Briatore brachte das Team wieder schrittweise nach vorne. Er holte sich mit Fernando Alonso einen neuen aufstrebenden jungen Fahrer. Mit dem Spanier gewann er 2005 und 2006 wieder zwei WM-Titel. Briatore wurde noch mehr zum Party-Löwen an den Rennstrecken und brachte immer wieder neue Top-Modells als neue Freundinnen mit ins Fahrerlager. Er machte nebenher auch ein eigenes Spielcasino auf und wurde auch Fahrermanager einiger junger Piloten. Fahrer, die bei Renault fuhren, mussten früher oder später als Manager Briatore akzeptieren, sonst gab es Ärger, siehe Jarno Trulli etwa.

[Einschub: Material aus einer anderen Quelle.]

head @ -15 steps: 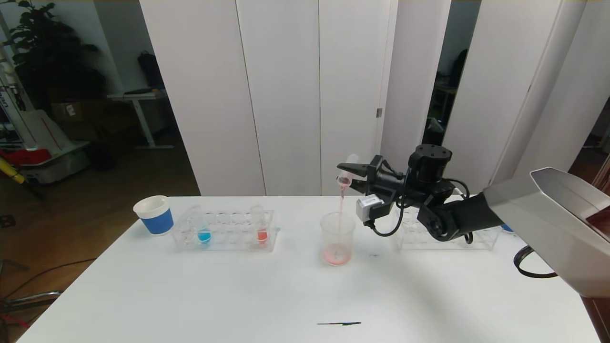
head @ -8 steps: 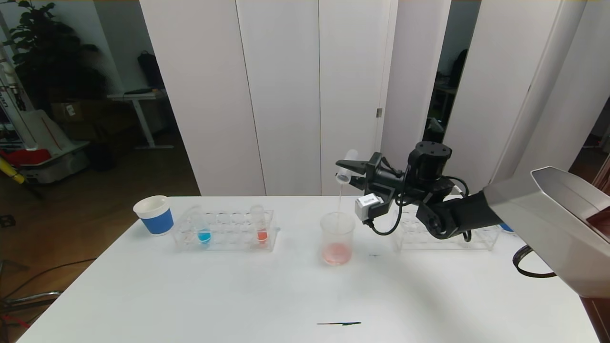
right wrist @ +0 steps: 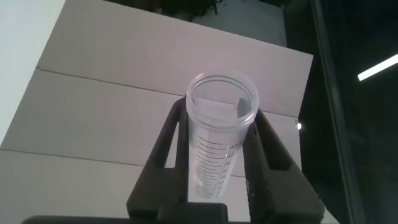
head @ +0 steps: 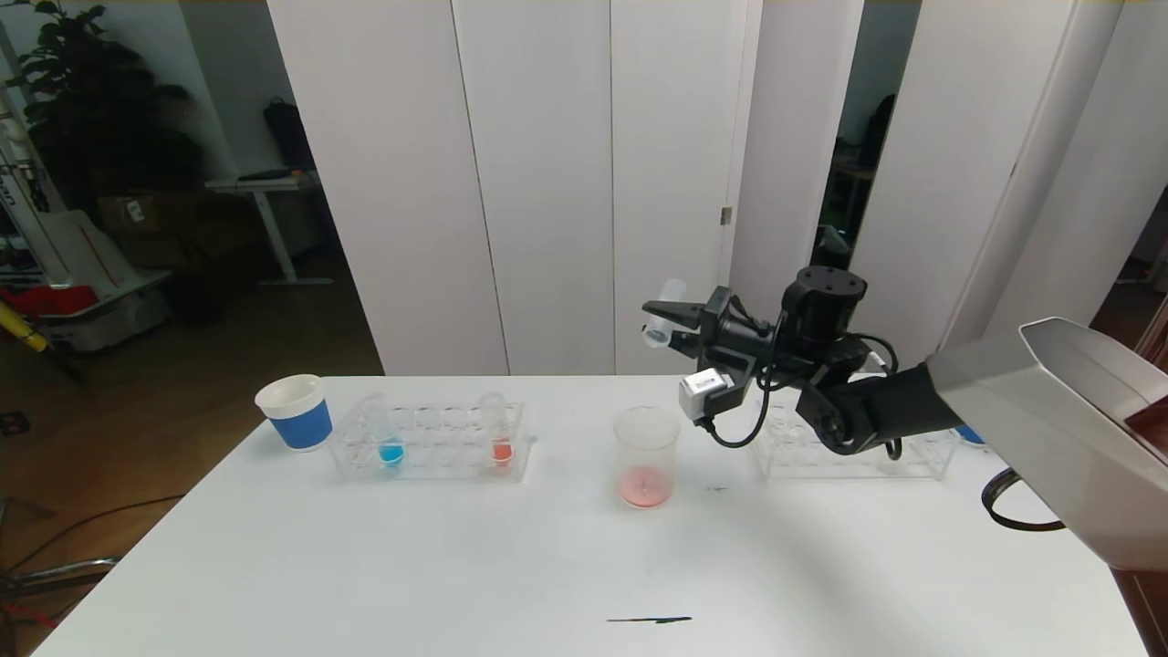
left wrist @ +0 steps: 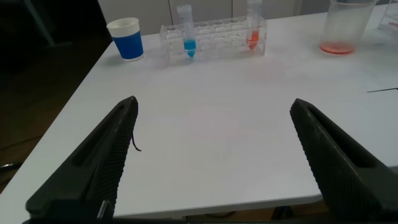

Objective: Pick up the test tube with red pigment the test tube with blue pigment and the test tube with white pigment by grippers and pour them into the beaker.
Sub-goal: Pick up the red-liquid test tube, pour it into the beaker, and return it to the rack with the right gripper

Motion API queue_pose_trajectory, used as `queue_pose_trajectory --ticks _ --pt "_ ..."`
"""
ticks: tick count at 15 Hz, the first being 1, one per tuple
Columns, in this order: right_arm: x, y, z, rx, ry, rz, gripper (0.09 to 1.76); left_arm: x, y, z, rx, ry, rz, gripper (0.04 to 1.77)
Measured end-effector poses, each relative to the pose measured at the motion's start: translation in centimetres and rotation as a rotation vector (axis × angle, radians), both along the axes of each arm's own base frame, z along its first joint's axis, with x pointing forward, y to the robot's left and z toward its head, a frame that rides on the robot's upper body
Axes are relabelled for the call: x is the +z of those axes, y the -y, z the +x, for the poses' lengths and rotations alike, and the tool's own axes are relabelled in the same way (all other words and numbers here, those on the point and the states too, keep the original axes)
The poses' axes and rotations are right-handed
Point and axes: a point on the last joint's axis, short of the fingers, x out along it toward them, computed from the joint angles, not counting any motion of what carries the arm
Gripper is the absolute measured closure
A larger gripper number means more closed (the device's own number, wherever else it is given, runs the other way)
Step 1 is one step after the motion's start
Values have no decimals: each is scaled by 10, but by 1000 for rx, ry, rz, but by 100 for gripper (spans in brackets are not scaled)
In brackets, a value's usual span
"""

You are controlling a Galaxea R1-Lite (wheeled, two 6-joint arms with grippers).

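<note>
Right gripper (head: 664,321): I have its jaws clamped tight on a clear marked tube (right wrist: 216,140), right of centre in the head view, above and slightly right of the beaker (head: 646,456).
Tube in hand: tilted mouth-down toward the beaker; from the right wrist view it looks drained, though I can't rule out a last film of liquid inside.
Beaker: centre of the head view on the white table (head: 456,566), a shallow pink-red pool at its bottom, no stream falling into it now.
Step in hand: I judge the red pour finished, so the job is to right the tube and return it to the clear rack (head: 858,452) under my right arm.
How I'd do it well: roll the wrist back slowly over the beaker so any drip lands inside, then carry it across upright, keeping the grip firm.
Blue tube (head: 391,440): standing in the left rack (head: 429,443), left of centre in the head view, well apart from the beaker.
Red tube in rack (head: 500,436): same rack, toward its right end, untouched.
White tube: I can't find it; the right arm covers much of the right rack.
Left gripper (left wrist: 214,158): fingers spread wide, holding nothing, low at the near table edge in its own wrist view, idle.
Paper cup (head: 297,412): far left of the table, beside the left rack; keep clear.
</note>
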Motion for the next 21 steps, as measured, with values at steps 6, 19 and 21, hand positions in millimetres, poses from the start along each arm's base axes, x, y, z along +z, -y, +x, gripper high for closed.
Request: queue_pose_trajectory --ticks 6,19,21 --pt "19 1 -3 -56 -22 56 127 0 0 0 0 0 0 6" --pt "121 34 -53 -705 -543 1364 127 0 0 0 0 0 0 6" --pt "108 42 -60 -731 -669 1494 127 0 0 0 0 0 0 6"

Die Management-Firma leitete Briatore zusammen mit Bruno Michel, der auch Organisator der GP2-Meisterschaft wurde. Renault lieferte dort prompt unter Mécachrome (auch für den Bau der F1-Motoren zuständig) die Einheitsmotoren. Weil Briatore mit allem Erfolg hatte, wurde er auch immer wieder als Nachfolger für F1-Boss Bernie Ecclestone ins Gespräch gebracht. Aber dazu kam es nie, spätestens seit Crashgate 2008 ist er für einen solchen Posten ungeeignet.